De plus, elle avait déjà subi une première tentative avec cet homme.
Supporter encore une épreuve ne changerait probablement rien.
Après un long silence, elle prit son courage à deux mains.
- Je suis désolée pour l'échec de la première intervention... J'ai pourtant fait très attention... Je ne comprends pas pourquoi cela n'a pas fonctionné. Je suis majeure maintenant. Je ne suis plus une enfant...
Elle ravala son amertume.
À cet instant, elle détestait sa propre faiblesse et l'absence totale de choix.
- Tu regrettes ? demanda-t-il.
Les larmes aux yeux, elle secoua la tête.
- Non... je ne regrette pas...
En réalité, elle n'avait pas le droit de regretter. La maladie de sa mère ne lui laissait pas cette liberté.

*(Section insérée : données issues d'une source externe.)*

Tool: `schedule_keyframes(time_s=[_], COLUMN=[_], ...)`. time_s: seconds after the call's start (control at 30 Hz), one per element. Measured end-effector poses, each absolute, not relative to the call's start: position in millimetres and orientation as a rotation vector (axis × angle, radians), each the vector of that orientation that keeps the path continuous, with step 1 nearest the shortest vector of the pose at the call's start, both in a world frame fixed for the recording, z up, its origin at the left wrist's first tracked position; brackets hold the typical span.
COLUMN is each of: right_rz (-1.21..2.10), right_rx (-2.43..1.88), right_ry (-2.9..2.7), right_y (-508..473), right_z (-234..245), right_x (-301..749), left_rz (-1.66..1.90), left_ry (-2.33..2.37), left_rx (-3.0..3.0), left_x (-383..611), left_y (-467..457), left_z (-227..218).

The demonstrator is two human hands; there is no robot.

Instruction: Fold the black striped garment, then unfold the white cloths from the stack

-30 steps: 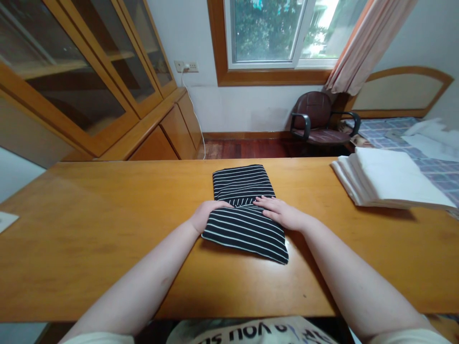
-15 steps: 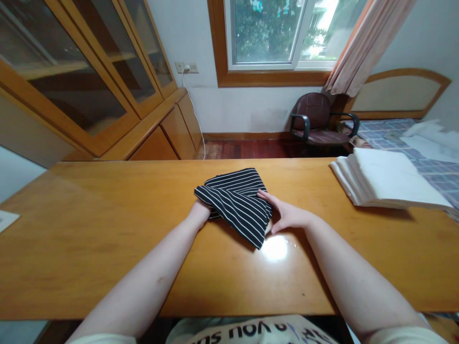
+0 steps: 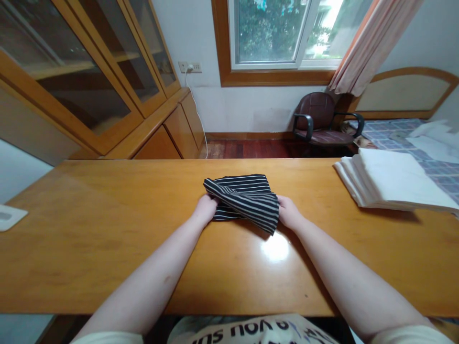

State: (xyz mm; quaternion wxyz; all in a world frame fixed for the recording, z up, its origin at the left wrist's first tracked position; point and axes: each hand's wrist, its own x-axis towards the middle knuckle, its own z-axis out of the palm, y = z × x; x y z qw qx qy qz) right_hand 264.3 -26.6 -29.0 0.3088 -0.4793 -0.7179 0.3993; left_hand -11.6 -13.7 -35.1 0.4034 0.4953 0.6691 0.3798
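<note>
A black cloth with white stripes, folded in layers, lies on the wooden table in front of me. Its upper flap is raised and turned back, with one corner hanging toward me. At the cloth's left edge, my left hand is closed on the fabric, its fingertips tucked under the flap. My right hand grips the right edge, and the flap hides most of its fingers.
On the right of the table sits a stack of folded white cloths. A white object lies at the left edge. Beyond are a glass-door cabinet, an office chair and a bed.
My right hand has gone from resting spread on the cloth's right side to gripping its edge. The front corner has lifted and swung back, and the flap now bunches more.
</note>
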Motion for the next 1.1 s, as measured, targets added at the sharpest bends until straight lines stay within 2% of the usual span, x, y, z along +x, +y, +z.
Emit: schedule_keyframes(time_s=[0.2,0.37,0.67,0.97,1.1], right_rz=[1.131,1.218,0.856,0.786,0.738], right_rx=[-1.353,-1.415,-1.727,-1.822,-1.858], right_ry=[-1.538,-1.531,-1.698,-1.761,-1.735], right_y=[-19,-20,-20,-18,-17], right_z=[-37,-29,-28,-23,-24], right_x=[270,267,258,256,256], left_rz=[0.877,0.91,1.018,0.988,1.057], left_ry=[1.763,1.768,1.639,1.634,1.47], left_rx=[1.313,1.291,1.058,0.959,0.807], left_x=[-15,-16,-12,-15,-16], left_y=[-14,-14,-30,-26,-29], left_z=[-36,-39,-32,-28,-27])
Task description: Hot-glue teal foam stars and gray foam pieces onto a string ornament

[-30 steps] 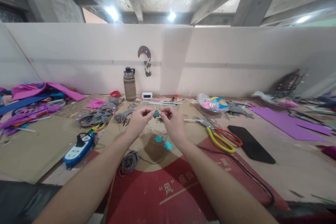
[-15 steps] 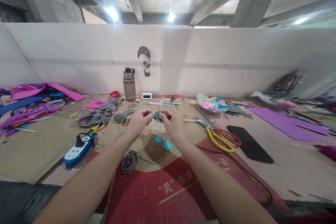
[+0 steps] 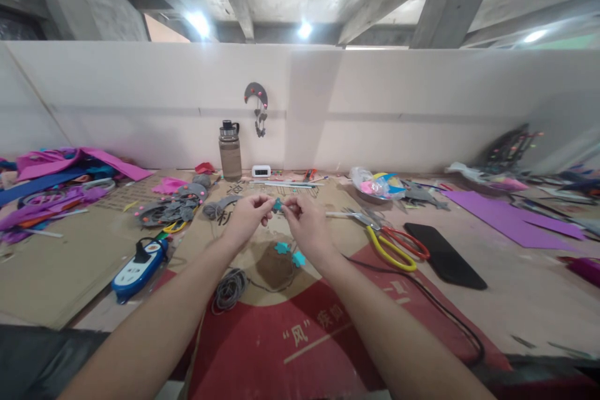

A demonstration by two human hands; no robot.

L'homme resta debout près du lit.
Elle entendit le bruit des boutons de sa chemise qu'il défaisait.
L'obscurité de la pièce accentuait sa peur.
Elle s'agrippa fermement à la couverture, comme à sa dernière protection.
Quelques instants plus tard, il s'approcha davantage. Lila sentit le parfum masculin qui émanait de lui.
Jamais elle ne s'était trouvée aussi près d'un homme.
Il écarta la couverture, ne lui laissant aucune possibilité de fuir.
- Tu as peur ? demanda-t-il avec ironie. C'est ta première fois ?
Elle répondit avec difficulté :
- Oui... et non...
- Oui et non ? Voilà une réponse originale.
Rougissante, elle expliqua :
- Ma première fois... a été perdue lors de la précédente intervention médicale...
Il resta silencieux un moment.
Elle trouvait sa situation profondément ridicule. Puis il se pencha près de son oreille et murmura :
- Très bien. Au moins, tu es encore pure.